Il terzo punto è che i movimenti sociali, anche quelli (o specialmente quelli) che non hanno una vocazione politica per il potere e rifiutano la lotta politica, finiscono per diventare gruppi di pressione all’interno di un sistema politico dominato dai politici e dai partiti tradizionali. Lo slogan anti-politico “che se ne vadano tutti” intimidì promettenti candidati della sinistra e in ultima istanza condusse al dominio totale delle politiche elettorali da parte dei tradizionali partiti della sinistra.

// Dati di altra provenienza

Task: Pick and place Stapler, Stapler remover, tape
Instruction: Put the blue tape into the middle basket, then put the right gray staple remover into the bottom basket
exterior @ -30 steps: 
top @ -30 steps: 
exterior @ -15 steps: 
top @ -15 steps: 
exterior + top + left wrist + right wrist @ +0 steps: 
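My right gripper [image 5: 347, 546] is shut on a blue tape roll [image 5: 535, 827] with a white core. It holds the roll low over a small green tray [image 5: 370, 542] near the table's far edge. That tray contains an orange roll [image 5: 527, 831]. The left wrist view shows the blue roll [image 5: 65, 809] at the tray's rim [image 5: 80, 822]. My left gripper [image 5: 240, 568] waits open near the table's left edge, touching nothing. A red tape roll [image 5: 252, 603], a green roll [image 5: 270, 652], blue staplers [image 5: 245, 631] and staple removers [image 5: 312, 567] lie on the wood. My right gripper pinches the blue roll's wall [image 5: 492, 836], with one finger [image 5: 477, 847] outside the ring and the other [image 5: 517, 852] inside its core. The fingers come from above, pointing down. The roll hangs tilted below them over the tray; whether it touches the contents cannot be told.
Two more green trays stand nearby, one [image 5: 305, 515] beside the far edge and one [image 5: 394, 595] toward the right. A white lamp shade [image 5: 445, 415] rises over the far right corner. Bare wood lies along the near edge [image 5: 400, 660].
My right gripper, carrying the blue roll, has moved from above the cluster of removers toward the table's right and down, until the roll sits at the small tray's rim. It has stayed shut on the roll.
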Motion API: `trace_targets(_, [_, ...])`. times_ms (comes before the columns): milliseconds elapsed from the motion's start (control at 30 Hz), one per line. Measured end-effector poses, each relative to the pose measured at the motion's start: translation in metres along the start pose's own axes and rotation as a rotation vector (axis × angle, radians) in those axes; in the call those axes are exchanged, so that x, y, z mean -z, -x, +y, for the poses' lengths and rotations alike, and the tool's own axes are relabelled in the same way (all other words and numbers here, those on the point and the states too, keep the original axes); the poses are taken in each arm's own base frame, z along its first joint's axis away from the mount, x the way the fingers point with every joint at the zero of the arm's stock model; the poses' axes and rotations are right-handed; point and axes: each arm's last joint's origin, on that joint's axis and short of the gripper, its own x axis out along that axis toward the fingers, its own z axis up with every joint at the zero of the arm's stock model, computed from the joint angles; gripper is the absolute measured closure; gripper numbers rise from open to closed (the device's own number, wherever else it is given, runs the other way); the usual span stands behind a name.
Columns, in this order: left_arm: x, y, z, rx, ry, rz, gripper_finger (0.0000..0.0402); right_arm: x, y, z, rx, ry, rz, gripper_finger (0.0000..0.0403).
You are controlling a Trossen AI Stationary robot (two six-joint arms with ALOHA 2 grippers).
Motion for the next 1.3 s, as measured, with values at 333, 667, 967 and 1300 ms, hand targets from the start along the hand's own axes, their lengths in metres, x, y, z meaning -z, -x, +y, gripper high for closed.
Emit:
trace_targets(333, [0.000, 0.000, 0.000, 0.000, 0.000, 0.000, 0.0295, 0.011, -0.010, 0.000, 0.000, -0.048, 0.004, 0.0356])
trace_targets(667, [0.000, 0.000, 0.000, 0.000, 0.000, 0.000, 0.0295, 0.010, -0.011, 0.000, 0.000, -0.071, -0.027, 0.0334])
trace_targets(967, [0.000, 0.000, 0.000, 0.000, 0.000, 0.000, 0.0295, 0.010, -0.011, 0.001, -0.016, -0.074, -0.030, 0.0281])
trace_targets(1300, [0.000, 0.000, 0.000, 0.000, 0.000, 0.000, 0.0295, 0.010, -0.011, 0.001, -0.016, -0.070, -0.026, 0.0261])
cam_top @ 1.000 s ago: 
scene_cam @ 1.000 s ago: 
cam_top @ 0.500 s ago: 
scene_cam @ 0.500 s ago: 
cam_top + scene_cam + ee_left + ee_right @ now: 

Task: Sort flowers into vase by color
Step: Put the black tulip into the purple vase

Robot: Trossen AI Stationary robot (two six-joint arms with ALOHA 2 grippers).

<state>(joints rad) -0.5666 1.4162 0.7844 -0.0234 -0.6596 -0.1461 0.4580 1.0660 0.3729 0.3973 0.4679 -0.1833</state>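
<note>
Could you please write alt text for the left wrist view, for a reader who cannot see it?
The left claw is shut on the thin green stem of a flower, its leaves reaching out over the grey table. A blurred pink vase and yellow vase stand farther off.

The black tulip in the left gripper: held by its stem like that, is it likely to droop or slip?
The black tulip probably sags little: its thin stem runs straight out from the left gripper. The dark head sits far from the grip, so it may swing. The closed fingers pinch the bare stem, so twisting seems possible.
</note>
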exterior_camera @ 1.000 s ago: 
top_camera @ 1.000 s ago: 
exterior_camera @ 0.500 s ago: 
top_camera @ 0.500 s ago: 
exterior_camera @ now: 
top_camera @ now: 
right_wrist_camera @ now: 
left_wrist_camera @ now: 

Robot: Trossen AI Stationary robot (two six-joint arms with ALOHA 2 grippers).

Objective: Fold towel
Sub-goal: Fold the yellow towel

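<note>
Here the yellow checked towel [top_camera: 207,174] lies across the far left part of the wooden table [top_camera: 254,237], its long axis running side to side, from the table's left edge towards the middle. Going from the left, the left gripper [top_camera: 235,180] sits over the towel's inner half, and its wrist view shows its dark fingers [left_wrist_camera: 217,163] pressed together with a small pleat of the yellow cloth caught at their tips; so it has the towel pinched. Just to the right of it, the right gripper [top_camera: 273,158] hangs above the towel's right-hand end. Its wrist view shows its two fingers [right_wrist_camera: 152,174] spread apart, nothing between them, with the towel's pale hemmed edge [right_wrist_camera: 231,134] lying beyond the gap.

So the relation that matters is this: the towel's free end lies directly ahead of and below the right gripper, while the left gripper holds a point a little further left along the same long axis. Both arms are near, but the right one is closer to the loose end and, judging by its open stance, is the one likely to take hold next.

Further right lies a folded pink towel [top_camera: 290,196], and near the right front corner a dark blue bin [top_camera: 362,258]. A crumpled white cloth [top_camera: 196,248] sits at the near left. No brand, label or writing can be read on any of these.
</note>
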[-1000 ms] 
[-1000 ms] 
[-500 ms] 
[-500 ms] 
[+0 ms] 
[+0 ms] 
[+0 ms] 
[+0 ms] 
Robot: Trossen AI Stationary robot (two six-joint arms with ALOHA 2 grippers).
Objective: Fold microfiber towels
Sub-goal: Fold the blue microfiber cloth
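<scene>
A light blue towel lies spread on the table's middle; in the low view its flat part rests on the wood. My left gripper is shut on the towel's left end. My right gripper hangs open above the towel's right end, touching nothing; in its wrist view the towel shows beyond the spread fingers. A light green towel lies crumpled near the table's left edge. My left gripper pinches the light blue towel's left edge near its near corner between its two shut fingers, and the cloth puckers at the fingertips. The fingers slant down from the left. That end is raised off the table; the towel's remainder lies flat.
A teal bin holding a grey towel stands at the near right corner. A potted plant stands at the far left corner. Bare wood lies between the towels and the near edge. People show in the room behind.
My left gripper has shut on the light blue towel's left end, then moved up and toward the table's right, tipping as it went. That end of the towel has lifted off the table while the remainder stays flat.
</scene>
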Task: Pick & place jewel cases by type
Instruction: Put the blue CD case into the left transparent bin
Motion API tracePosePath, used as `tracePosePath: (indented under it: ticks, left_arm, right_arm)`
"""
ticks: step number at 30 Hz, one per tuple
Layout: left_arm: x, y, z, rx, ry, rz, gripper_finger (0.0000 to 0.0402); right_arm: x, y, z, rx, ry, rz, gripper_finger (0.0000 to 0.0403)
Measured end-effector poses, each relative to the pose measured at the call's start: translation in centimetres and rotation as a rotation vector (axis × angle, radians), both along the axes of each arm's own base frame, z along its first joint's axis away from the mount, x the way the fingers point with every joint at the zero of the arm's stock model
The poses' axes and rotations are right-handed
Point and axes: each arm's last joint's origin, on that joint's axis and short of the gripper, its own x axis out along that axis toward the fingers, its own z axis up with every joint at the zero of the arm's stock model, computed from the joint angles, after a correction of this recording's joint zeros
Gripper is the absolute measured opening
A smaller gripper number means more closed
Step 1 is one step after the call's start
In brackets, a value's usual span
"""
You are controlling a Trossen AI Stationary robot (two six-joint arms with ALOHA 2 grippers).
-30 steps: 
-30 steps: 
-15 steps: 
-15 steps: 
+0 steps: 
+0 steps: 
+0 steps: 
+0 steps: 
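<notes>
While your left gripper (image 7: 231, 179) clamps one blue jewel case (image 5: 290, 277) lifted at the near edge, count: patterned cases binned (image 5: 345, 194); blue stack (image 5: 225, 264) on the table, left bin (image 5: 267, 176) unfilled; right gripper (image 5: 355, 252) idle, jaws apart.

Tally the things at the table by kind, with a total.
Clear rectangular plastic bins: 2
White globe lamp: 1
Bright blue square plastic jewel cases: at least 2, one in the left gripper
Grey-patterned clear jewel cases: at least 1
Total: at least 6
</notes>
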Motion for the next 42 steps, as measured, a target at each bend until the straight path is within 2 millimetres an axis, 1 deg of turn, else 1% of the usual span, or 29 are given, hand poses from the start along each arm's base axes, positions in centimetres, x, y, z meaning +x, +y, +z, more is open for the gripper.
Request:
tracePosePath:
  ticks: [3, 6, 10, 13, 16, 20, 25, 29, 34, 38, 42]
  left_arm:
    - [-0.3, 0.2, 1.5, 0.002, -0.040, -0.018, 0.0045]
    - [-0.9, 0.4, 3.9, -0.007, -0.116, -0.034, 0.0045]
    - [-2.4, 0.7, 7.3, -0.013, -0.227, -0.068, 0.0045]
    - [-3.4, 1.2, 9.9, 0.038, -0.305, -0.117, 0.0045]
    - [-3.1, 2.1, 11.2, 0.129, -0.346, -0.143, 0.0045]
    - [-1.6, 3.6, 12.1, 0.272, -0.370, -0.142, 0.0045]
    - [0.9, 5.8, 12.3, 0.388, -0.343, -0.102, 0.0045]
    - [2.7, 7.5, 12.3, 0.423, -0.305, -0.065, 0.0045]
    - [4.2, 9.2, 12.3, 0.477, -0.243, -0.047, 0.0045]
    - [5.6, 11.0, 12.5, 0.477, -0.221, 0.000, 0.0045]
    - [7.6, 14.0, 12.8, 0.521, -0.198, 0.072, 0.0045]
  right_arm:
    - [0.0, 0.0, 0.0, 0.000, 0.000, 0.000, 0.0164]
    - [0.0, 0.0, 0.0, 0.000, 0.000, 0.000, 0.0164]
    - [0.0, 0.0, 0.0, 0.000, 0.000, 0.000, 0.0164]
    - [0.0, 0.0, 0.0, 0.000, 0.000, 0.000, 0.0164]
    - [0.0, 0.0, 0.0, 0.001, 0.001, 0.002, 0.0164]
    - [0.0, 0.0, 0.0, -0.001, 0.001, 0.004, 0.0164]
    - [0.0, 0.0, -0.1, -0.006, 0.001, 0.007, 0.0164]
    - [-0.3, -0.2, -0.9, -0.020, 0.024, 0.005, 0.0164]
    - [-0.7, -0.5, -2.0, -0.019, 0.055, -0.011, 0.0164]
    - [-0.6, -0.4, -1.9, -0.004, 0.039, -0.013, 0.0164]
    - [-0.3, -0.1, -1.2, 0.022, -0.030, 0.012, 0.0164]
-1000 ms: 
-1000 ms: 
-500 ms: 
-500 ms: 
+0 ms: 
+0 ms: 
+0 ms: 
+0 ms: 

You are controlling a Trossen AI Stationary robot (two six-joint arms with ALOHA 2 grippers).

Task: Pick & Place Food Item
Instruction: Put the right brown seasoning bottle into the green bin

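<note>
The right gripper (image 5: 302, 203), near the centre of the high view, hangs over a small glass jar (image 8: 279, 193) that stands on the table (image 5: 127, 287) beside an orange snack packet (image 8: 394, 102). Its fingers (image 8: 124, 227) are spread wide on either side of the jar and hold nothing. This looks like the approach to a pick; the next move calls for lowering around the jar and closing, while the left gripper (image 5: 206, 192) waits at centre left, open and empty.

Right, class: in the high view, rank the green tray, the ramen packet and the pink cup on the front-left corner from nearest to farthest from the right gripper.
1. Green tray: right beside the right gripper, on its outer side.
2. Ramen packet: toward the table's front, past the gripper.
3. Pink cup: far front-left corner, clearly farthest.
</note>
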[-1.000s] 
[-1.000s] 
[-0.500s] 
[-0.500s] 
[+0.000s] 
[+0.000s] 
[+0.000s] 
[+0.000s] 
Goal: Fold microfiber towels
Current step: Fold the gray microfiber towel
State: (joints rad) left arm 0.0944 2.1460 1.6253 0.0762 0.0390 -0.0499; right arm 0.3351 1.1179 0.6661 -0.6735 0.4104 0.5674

Il punto finale e cruciale è che quando la massa della popolazione si ribellò rivoltando la schiena ai partiti tradizionali essa non era pronta per una insurrezione o organizzata per un tipo di politica di stile ‘barricata’: essa cercava una formazione politica unificata e credibile capace di offrire all’elettorato una uscita dalla crisi. Mentre è possibile che una minoranza degli attivisti credesse che era giunta l’ora per la conquisa del potere, essi nella realtà erano frammentati, divisi, e non avevano una esperienza di leadership capace di organizzare un serio tentativo per la presa del potere - perfino una leadership minoritaria senza i mezzi militari necessari per tale conquista. Chiaramente, le illusioni ‘insurrezionali’ scomparsero dopo gli inebrianti giorni del dicembre 2001 e del gennaio 2002. Il compito di organizzare i 3 o 4 milioni di disoccupati era parte del programma; i lavoratori occupati del settore privato erano ancora controllati dai padroni sindacali. Queste sfide non furono mai affrontate. Le centinaia di attivisti radicalizzati non divennero mai milioni. Tuttavia vi era un modo per organizzare una alternativa elettorale unificata di massa per incominciare il processo di cambiamento dato che la classe dominante era divisa in cinque fazioni concorrenti. Anche questo non fu capito dagli anarchici che rifiutavano le elezioni e dai leader dei movimenti che rifiutavano la politica come se fosse corrotta per natura e dalle sette marxiste ciascuna delle quali presentò i suoi guru per consolidare il loro 2% dei voti. Un’occasione persa per una trasformazione però non è tutto. Come si vede dai nostri studi della Zanon, dei minatori del Rio Turbo e dei giovani lavoratori della telefonia, furono raggiunte vittorie sostanziali. Zanon dimostrò che le fabbriche auto-gestite possono farcela; i lavoratori temporanei possono cambiare il loro contratto di lavoro; le assemblee popolari possono cooperare con sindacalisti e gruppi di disoccupati. Il sollevamento di dicembre è un punto di riferimento per milioni di argentini. I giorni eroici della solidarietà di massa e i cambiamenti di regime sono un ricordo di quanto il potere popolare può fare e farà - anche se è in larga parte spontaneo. Un avvertimento: se il presidente Kirchner fallisce, il ciclo potrebbe rivolgersi di nuovo verso le politiche di massa, con la speranza di esperienze positive, ma anche negative, per guidare i lavoratori attivisti e militanti.